▸ **Work item**: Down to the last character, transcribe every record.

(Beginning of Given records)

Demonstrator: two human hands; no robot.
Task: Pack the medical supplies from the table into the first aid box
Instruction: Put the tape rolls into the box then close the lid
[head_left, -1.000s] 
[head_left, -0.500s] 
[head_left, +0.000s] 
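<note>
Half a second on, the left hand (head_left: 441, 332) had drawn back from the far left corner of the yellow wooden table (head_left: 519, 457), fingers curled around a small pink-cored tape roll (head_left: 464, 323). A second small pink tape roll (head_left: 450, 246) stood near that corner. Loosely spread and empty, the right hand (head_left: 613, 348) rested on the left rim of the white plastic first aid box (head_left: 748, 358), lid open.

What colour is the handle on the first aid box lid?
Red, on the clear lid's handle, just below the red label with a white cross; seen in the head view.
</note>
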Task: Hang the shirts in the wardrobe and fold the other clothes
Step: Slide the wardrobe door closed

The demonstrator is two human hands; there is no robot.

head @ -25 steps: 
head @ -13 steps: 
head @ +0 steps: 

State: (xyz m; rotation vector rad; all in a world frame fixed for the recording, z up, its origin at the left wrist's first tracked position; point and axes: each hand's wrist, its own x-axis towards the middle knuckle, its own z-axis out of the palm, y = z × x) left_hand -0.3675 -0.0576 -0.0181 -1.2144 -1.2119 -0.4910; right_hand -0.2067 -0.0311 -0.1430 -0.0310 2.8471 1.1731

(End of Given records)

▸ **Response below**:
Demonstrator: two human hands; no robot.
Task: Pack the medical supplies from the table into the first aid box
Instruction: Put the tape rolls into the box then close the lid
[head_left, -1.000s] 
[head_left, -0.500s] 
[head_left, +0.000s] 
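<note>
Half a second on, the left hand (head_left: 441, 332) had drawn back from the far left corner of the yellow wooden table (head_left: 519, 457), fingers curled around a small pink-cored tape roll (head_left: 464, 323). A second small pink tape roll (head_left: 450, 246) stood near that corner. Loosely spread and empty, the right hand (head_left: 613, 348) rested on the left rim of the white plastic first aid box (head_left: 748, 358), lid open.

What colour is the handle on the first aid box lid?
Red, on the clear lid's handle, just below the red label with a white cross; seen in the head view.
</note>
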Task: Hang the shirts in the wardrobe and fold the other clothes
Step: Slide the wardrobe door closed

The demonstrator is two human hands; there is no robot.

head @ -25 steps: 
head @ -13 steps: 
head @ +0 steps: 

State: (xyz m; rotation vector rad; all in a world frame fixed for the recording, z up, its origin at the left wrist's first tracked position; point and axes: each hand's wrist, its own x-axis towards the middle knuckle, its own z-axis out of the palm, y = z × x) left_hand -0.3675 -0.0576 -0.0181 -1.2144 -1.2119 -0.4910; right_hand -0.2067 -0.0311 -0.1430 -0.0310 2.8471 1.1731

Nothing else belongs in the answer.